Work task - Using the material below, return exactly the lines between the one holding "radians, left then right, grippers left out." and the one holding "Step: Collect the", inclusive, and no others.

Exercise data -
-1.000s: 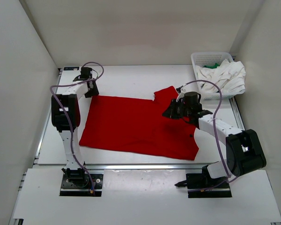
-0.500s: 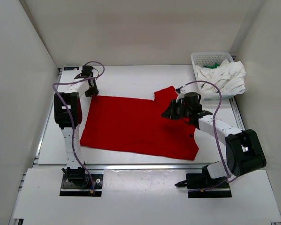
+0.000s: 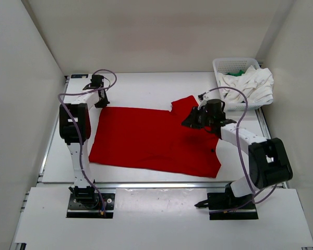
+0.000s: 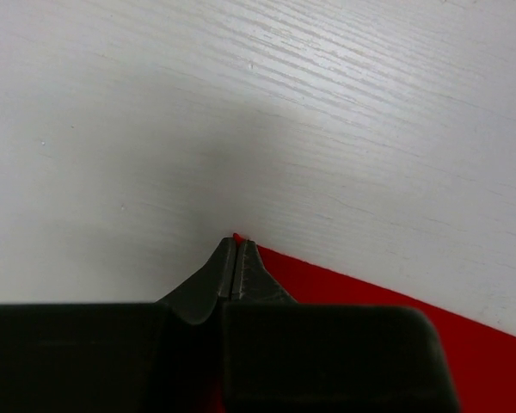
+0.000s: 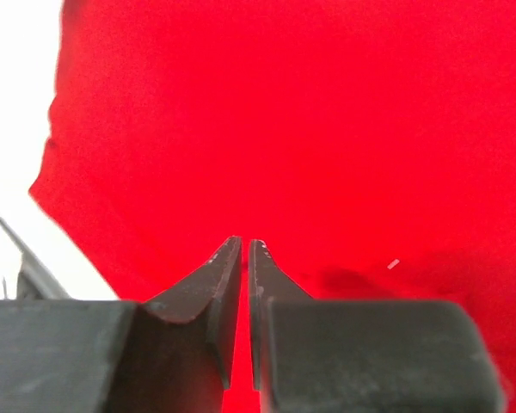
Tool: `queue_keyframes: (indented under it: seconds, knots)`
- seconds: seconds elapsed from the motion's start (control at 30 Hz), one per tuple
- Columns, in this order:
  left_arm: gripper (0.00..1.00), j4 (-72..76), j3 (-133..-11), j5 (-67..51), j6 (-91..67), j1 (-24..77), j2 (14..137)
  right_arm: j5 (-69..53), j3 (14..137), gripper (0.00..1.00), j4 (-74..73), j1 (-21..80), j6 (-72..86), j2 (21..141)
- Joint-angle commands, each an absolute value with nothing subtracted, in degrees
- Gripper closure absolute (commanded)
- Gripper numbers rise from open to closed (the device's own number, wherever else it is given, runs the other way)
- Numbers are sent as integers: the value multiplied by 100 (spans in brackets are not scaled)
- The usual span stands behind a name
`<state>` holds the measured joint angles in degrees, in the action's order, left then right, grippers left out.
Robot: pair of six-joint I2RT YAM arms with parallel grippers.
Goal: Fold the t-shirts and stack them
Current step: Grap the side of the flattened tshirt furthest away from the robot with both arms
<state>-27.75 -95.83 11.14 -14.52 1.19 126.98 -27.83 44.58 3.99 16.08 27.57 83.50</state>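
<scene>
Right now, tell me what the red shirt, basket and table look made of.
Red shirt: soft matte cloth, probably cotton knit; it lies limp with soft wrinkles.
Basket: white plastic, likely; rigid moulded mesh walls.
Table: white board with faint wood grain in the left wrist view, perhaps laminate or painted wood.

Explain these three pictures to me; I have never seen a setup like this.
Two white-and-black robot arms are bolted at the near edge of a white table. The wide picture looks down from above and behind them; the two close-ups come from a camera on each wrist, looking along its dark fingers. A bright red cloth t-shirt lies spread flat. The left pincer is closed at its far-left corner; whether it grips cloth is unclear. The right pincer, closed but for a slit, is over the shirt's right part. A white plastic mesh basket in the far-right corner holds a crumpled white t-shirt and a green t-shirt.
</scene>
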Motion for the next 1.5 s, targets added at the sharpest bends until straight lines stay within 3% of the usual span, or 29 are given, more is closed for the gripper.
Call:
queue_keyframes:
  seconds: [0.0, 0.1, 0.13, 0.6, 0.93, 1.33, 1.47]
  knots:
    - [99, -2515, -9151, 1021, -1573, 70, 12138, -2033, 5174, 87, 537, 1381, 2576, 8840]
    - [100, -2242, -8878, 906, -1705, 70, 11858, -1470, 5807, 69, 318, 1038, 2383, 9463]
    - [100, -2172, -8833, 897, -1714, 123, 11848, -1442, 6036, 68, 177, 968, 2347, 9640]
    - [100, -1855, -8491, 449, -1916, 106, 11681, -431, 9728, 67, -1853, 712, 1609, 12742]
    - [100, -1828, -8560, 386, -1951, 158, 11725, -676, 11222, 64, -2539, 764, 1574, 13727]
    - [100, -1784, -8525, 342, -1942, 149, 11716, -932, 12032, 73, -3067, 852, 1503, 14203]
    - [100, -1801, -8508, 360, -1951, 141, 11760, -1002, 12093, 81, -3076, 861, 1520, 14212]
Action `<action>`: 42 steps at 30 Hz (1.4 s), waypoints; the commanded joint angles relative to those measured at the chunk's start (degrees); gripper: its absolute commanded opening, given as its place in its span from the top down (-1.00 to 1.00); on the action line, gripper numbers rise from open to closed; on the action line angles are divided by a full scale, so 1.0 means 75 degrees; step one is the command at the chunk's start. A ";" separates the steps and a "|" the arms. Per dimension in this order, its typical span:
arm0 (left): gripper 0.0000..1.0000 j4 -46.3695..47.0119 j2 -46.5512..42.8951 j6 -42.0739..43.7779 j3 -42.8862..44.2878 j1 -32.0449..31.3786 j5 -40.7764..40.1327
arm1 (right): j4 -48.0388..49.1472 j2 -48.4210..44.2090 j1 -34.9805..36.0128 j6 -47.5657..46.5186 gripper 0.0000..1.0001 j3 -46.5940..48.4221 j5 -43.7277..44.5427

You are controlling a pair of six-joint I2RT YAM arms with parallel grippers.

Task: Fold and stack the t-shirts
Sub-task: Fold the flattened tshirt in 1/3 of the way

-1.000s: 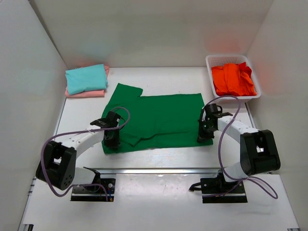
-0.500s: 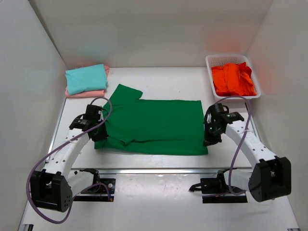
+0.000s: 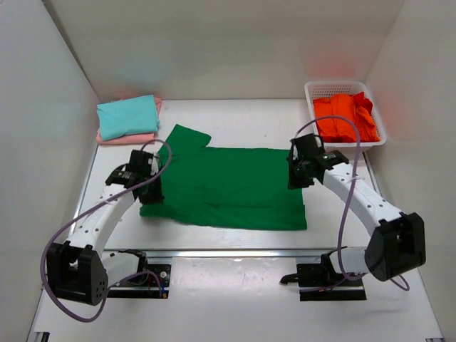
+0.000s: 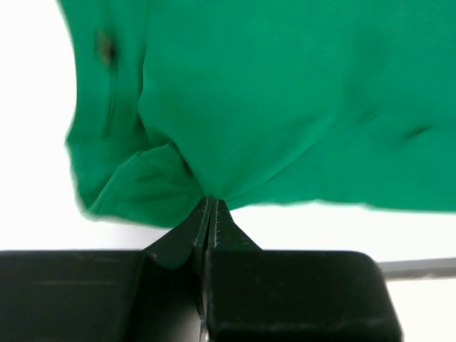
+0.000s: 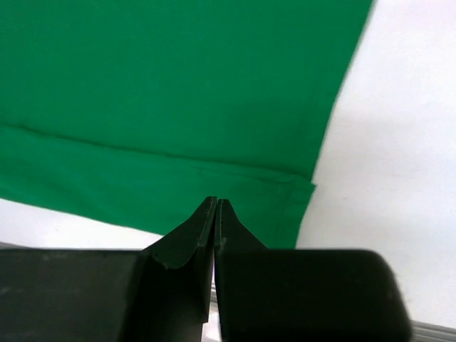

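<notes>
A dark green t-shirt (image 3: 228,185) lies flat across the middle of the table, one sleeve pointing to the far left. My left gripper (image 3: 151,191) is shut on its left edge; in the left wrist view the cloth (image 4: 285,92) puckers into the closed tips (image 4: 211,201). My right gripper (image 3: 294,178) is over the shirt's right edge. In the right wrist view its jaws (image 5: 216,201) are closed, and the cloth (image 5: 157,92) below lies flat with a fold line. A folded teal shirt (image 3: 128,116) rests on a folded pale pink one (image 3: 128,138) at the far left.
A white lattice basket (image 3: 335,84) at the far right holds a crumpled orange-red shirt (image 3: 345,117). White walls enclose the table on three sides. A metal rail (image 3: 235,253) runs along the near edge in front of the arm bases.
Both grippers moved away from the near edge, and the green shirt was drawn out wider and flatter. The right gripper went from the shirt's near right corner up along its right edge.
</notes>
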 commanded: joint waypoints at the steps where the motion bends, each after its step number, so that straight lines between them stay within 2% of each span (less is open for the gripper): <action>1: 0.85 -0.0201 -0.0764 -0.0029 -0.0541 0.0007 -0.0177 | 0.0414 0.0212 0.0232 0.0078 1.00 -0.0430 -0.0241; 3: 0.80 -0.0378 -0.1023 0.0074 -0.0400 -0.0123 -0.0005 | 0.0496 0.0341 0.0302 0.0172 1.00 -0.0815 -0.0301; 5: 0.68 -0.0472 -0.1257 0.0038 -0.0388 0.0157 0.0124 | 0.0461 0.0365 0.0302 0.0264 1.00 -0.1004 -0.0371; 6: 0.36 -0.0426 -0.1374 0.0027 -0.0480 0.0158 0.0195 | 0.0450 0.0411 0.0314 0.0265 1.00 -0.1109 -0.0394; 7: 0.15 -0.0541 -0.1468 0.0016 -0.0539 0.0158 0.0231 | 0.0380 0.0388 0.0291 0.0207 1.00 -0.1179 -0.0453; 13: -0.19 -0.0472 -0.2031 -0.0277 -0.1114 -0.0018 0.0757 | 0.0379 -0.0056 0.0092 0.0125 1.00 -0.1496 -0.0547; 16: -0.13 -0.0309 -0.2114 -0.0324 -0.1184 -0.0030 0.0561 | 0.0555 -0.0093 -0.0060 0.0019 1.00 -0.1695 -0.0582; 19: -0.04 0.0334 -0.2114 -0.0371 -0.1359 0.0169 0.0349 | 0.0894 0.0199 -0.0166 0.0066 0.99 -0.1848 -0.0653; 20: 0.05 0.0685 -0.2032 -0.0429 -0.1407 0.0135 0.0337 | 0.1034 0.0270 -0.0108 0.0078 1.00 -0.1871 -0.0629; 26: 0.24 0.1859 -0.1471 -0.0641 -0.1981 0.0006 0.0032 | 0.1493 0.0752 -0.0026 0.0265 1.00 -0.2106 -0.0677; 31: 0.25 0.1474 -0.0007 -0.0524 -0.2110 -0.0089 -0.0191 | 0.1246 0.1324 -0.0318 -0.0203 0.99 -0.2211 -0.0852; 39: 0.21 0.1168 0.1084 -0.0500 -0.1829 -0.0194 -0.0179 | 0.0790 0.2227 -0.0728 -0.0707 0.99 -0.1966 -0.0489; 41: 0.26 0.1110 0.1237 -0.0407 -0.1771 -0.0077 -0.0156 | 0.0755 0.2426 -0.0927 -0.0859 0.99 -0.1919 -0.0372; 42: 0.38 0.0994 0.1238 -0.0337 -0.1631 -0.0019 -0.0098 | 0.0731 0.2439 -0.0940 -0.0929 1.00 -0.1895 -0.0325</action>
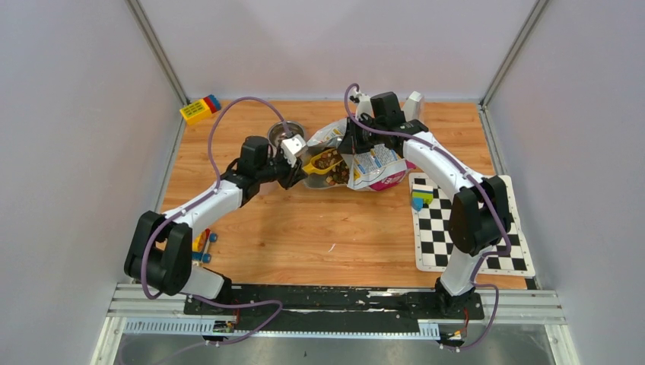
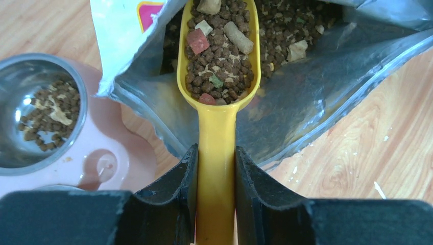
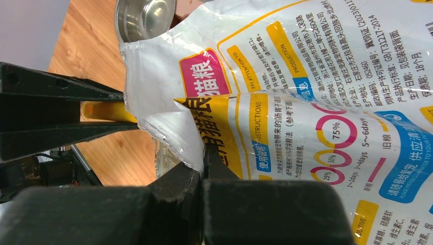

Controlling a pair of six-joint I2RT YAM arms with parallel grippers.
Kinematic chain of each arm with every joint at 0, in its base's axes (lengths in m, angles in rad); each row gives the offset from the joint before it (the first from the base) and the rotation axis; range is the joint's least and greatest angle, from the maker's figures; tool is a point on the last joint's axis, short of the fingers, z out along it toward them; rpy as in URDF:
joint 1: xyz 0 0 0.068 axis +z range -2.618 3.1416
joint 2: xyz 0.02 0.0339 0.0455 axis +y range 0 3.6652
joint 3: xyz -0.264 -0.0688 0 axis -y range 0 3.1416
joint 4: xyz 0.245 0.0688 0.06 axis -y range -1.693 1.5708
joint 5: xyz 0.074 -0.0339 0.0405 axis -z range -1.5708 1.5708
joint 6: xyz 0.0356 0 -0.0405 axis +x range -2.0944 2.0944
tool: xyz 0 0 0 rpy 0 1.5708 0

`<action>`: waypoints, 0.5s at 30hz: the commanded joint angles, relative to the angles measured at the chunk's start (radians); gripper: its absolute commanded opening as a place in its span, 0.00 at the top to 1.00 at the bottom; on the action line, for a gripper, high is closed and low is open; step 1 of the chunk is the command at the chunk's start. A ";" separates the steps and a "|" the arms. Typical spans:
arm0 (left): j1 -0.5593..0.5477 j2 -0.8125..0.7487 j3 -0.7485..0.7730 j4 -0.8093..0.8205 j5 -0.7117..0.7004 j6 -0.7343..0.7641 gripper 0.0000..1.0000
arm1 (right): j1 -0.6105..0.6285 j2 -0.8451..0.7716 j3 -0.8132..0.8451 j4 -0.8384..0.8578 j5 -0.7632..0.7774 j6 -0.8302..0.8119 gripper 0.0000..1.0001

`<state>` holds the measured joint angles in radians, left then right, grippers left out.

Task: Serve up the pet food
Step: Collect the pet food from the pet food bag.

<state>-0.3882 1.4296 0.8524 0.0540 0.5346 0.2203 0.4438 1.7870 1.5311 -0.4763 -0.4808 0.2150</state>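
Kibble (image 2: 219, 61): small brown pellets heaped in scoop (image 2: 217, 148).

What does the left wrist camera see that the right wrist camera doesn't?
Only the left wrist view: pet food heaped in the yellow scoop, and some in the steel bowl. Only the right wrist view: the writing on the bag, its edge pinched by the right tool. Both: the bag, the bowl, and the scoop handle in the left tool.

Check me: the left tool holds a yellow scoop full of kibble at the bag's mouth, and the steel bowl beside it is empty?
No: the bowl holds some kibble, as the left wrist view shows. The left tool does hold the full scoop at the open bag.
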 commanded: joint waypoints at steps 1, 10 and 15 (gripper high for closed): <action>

Output of the task -
`<state>` holds the measured joint angles in radians, left then right, grippers left out.

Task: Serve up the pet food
Step: Collect the pet food from the pet food bag.

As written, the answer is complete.